- WHAT THE EXERCISE ASKS
Going through the material below, please gather all lines with the word "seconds" in them.

DATA FOR ANALYSIS Start Marker

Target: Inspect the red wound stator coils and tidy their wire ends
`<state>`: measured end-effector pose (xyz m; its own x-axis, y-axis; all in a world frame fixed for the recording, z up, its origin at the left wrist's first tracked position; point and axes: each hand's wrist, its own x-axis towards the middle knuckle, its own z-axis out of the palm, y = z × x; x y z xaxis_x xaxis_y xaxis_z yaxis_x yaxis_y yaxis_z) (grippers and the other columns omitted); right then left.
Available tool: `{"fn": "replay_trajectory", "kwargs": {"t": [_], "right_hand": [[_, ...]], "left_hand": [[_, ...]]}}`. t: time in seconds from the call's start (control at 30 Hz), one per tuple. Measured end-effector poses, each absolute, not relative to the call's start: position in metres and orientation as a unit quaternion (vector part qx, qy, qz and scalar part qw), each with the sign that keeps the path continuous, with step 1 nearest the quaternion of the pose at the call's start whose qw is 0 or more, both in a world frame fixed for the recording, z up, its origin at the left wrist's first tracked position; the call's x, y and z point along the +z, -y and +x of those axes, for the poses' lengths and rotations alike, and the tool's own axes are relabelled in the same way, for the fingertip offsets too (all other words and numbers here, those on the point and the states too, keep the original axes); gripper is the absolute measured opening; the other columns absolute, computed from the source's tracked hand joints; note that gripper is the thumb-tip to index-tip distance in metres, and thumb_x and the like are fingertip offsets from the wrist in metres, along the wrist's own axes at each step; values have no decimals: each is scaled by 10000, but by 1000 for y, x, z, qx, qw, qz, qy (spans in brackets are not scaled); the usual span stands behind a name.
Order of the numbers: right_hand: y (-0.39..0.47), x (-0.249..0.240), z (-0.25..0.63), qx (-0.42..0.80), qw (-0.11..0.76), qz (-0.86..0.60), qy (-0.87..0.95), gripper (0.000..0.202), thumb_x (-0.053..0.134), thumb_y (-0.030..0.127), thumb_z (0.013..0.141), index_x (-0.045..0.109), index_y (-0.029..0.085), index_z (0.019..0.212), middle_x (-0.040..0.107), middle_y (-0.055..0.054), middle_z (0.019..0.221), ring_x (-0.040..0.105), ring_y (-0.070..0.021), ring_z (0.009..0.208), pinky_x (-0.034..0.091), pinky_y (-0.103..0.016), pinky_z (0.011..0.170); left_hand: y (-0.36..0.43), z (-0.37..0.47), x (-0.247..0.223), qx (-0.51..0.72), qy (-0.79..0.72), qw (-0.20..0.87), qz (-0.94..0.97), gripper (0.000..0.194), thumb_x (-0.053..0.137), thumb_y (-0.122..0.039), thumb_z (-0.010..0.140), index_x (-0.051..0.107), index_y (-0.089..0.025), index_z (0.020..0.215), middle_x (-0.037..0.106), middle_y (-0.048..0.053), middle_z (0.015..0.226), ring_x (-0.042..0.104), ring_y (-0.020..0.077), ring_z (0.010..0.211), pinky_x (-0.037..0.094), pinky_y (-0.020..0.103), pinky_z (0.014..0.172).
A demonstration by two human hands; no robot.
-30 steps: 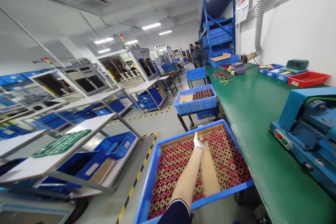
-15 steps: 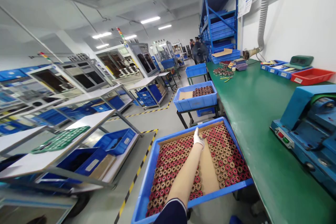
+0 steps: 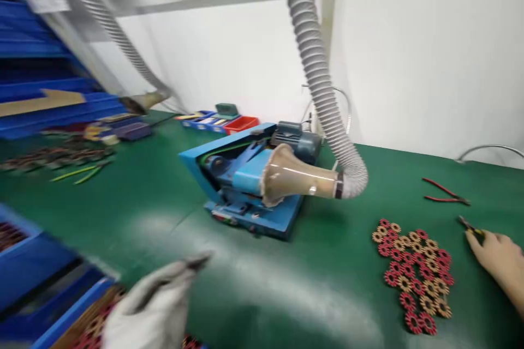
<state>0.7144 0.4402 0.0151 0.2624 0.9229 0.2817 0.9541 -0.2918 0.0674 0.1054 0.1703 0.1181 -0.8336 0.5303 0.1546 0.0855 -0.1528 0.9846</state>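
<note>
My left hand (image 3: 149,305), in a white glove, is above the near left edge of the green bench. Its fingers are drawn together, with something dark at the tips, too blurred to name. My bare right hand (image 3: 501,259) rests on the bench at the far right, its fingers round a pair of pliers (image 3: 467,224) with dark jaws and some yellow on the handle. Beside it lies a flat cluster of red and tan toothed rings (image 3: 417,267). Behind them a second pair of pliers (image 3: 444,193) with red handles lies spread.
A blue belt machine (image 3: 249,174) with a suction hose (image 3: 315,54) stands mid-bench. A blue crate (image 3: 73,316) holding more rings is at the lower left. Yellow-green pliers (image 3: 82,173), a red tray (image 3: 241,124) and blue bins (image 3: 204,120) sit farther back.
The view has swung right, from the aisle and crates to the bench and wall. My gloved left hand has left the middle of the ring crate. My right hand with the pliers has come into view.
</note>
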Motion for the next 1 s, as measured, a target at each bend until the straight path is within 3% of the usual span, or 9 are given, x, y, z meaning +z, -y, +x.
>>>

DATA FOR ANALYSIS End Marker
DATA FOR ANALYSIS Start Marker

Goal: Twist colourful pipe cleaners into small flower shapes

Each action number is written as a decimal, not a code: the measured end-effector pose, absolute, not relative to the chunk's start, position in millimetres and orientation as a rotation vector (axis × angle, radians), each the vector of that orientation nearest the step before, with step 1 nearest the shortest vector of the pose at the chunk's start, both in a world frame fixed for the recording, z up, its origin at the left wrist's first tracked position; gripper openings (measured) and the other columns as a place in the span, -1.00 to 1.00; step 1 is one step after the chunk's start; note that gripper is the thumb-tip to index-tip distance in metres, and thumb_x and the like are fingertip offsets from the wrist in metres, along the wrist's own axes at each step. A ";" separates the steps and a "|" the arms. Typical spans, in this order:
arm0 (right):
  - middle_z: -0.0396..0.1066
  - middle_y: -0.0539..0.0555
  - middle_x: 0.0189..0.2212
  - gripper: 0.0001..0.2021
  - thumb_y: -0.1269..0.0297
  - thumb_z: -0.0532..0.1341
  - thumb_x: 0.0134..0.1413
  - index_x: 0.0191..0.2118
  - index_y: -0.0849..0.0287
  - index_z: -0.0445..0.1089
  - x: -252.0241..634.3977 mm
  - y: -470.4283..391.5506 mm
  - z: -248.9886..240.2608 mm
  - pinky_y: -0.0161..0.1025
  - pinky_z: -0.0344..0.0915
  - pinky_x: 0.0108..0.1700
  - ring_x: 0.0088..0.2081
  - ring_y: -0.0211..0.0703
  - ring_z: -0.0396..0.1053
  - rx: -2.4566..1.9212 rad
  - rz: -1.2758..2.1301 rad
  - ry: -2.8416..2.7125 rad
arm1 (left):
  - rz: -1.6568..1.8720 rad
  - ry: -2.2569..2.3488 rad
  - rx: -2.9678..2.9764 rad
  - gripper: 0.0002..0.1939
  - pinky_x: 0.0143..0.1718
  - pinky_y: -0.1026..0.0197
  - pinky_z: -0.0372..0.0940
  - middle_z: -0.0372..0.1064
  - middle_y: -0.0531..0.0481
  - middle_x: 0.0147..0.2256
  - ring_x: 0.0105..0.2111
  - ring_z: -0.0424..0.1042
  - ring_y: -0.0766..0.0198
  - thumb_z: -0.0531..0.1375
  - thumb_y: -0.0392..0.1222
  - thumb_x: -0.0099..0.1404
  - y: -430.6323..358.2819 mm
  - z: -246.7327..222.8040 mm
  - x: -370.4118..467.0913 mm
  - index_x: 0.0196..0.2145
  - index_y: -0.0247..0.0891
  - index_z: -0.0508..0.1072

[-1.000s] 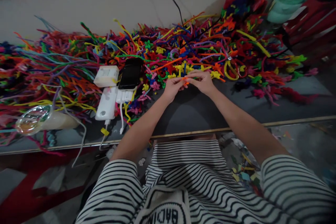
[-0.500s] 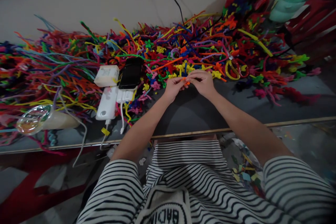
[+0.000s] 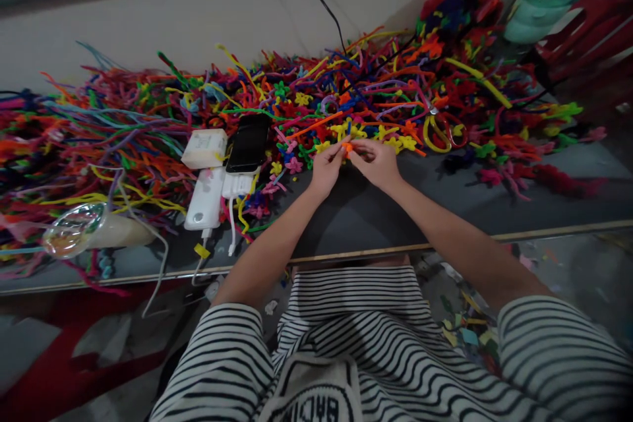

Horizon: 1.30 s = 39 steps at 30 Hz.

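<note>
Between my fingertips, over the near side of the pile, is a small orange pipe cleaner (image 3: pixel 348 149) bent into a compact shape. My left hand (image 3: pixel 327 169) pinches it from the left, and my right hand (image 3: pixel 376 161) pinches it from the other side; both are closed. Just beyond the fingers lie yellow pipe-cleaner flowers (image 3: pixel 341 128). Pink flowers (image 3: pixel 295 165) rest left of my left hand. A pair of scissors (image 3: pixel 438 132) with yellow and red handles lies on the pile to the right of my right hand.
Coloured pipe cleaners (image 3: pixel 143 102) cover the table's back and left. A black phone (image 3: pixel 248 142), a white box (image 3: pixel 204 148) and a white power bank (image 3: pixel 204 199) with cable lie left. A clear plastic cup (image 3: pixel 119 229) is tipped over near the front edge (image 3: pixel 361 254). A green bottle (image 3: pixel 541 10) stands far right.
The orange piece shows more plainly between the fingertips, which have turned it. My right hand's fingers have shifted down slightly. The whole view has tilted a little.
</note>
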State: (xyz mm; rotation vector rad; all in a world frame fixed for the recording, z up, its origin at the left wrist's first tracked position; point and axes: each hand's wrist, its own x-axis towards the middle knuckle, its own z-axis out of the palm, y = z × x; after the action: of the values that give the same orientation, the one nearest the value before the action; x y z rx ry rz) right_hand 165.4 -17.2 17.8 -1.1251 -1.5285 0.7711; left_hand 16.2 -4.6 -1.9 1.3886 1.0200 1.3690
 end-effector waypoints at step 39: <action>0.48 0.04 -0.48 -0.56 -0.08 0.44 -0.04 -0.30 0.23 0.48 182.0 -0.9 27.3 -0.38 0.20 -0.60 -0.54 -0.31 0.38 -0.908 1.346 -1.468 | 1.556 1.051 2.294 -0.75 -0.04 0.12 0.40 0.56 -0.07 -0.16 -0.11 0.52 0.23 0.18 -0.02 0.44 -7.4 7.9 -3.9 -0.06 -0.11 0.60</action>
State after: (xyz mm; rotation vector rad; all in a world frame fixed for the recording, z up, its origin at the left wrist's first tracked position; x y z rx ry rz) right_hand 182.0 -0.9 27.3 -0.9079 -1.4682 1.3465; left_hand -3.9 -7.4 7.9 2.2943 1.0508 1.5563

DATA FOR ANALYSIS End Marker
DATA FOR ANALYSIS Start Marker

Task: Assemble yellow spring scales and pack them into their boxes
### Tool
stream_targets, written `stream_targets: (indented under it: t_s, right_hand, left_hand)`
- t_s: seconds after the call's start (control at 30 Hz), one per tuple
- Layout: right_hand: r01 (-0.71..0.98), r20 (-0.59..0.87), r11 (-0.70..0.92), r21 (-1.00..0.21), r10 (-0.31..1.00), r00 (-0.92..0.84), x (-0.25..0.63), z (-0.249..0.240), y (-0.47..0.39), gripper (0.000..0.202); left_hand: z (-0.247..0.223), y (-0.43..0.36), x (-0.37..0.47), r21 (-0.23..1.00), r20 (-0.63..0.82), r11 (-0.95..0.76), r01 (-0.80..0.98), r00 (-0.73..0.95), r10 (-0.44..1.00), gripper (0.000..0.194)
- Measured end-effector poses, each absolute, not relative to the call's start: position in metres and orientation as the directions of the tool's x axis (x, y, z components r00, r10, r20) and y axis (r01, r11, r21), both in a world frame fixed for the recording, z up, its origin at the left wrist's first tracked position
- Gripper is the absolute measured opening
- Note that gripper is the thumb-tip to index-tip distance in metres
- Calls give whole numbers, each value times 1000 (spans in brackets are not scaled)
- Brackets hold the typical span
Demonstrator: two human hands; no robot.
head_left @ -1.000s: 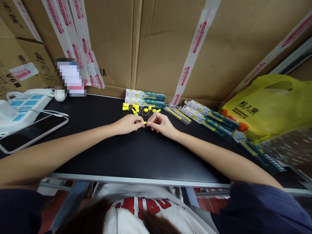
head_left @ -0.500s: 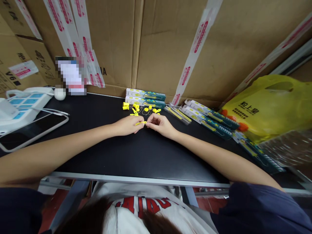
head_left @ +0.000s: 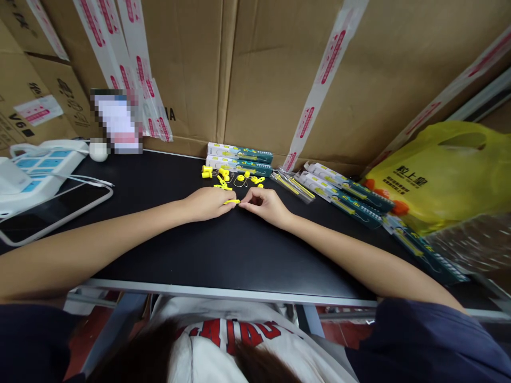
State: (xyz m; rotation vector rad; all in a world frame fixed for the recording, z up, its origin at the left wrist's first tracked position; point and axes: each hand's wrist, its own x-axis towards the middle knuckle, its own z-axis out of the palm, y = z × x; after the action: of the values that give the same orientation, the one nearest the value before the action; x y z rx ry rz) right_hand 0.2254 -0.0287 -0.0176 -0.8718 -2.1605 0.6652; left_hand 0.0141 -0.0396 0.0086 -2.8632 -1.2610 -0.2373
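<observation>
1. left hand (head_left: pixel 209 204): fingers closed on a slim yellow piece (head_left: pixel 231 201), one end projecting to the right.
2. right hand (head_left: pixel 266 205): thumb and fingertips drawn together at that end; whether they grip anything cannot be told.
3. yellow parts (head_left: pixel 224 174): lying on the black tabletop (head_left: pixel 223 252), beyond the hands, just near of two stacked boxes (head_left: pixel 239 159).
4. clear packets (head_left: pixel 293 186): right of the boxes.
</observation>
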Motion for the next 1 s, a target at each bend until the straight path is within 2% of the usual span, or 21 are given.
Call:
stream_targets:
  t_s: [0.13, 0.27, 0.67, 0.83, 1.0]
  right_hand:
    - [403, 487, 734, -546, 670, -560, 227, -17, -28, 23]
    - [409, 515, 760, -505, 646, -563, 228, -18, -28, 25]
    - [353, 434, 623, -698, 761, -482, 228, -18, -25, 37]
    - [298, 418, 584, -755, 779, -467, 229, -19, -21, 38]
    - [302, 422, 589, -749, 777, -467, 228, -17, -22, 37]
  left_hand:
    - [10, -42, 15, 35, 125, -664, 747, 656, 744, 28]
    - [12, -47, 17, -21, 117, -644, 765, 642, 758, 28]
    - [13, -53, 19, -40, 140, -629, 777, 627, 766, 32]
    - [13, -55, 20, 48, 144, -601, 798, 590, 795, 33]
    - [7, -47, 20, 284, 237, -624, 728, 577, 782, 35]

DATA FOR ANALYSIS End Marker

- EXERCISE SOLUTION
Available tool: `{"fn": "replay_trajectory", "kwargs": {"t": [_], "right_hand": [[_, ...]], "left_hand": [[_, ...]]}}`. t: time in seconds from the call's start (control at 30 Hz), one per tuple. Measured end-effector poses, each absolute, not relative to the call's start: position in metres and orientation as a unit quaternion (vector part qx, qy, qz and scalar part qw), each with the sign that keeps the path continuous, with step 1 nearest the quaternion of the pose at the call's start whose qw is 0 or more, both in a world frame fixed for the recording, z up, its origin at the left wrist's first tracked position; the call's x, y and z point along the +z, -y and +x of those axes, for the poses' lengths and rotations alike, and the tool's own axes are relabelled in the same way, for the fingertip offsets too (all other words and numbers here, those on the point and the states too, keep the original axes); gripper is the absolute measured opening; the other columns absolute, computed from the source's tracked hand joints; note that gripper is the thumb-tip to index-tip distance in metres, and thumb_x and the like are fingertip offsets from the wrist in metres, along the wrist's own axes at each step; values have no decimals: each is scaled by 10000, but by 1000 for y, x, z, qx, qw, qz, qy (spans in brackets are not scaled); the usual span stands behind a name.
- t_s: seconds after the call's start (control at 30 Hz), one per tuple

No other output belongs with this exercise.